● **What you have to do**
Word for word, restate the lines from the one containing "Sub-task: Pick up" through the last line of the material, and include no pictures.

---*---

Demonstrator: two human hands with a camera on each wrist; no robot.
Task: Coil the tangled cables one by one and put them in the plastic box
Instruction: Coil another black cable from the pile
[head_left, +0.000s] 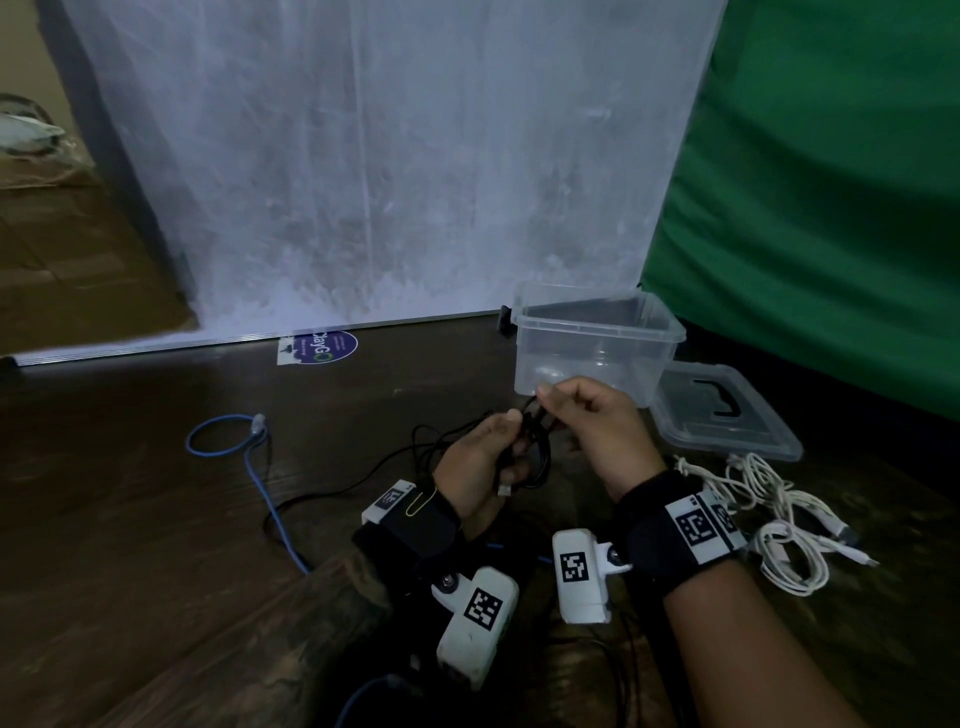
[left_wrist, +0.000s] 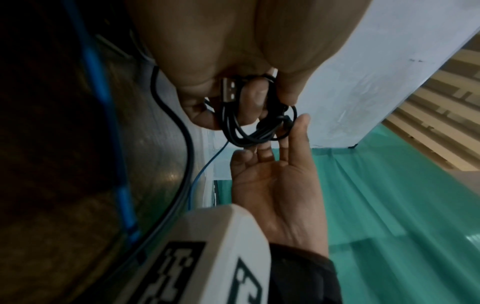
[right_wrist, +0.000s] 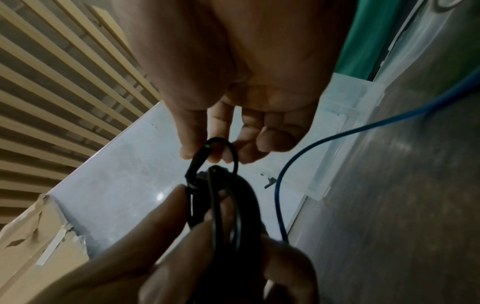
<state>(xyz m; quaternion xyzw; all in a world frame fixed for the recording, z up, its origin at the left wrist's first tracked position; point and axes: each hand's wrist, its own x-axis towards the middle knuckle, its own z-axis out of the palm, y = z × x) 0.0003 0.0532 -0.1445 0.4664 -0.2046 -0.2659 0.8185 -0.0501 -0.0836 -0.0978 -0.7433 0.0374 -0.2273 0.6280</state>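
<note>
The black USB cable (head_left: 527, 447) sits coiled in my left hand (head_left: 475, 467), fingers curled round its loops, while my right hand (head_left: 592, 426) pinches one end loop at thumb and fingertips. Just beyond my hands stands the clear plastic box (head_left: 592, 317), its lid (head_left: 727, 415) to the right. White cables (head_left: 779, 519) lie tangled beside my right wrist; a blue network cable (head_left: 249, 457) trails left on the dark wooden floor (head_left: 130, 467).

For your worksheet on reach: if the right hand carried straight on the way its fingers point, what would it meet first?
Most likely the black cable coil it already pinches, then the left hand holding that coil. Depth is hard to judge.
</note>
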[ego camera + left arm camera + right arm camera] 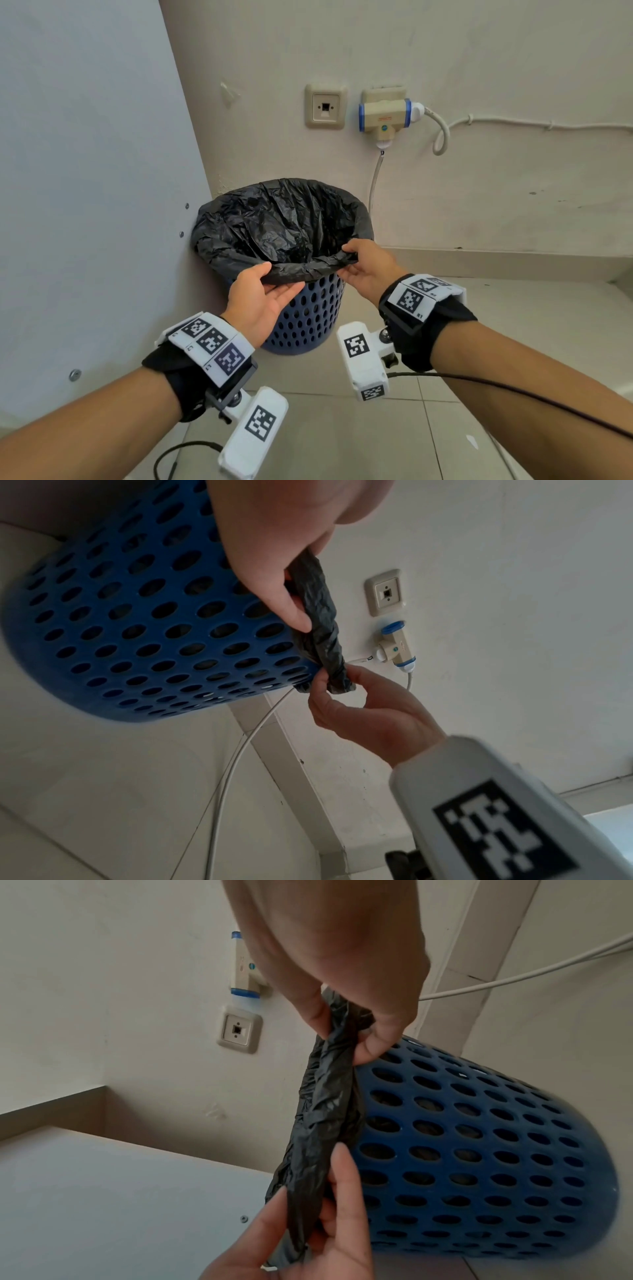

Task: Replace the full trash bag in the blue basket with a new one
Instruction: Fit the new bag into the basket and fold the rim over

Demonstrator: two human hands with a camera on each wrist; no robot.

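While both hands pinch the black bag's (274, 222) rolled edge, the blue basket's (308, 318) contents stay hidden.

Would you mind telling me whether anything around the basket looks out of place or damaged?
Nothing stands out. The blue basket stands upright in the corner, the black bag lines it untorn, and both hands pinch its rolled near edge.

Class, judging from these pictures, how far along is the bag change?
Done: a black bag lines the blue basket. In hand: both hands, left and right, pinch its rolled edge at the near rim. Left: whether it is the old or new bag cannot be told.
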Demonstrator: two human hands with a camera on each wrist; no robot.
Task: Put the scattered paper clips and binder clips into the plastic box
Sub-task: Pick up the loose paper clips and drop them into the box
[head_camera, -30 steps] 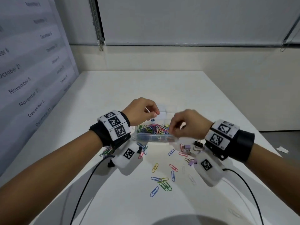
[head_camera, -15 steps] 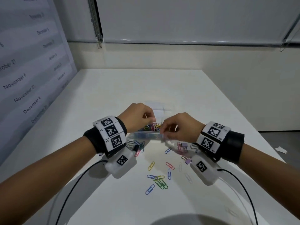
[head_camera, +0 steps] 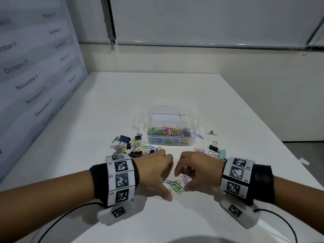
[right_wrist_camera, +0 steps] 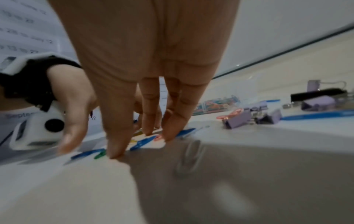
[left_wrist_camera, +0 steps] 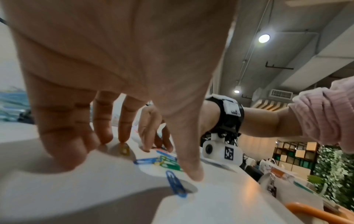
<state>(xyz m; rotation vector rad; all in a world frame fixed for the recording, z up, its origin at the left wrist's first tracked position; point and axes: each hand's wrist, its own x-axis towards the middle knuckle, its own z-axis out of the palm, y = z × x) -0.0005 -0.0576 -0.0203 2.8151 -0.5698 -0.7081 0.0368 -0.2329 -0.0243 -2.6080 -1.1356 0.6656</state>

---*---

● **Task response**
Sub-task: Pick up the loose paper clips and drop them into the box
[head_camera, -30 steps] 
[head_camera, -15 steps] 
[head_camera, +0 steps] 
[right_wrist_camera, +0 steps] 
[left_wrist_camera, +0 steps] 
<state>(xyz m; rotation vector rad; all in a world frame fixed for the recording, z up, its origin at the left wrist's first tracked position; point and axes: each hand's wrist, its own x-axis towards the middle knuckle, its own z-axis out of the palm, y = z × x) -0.0005 -0.0576 -0.0203 2.8151 -0.5698 -0.7081 0.0368 -0.2329 -0.0243 -2.6080 -1.1356 0.6656</state>

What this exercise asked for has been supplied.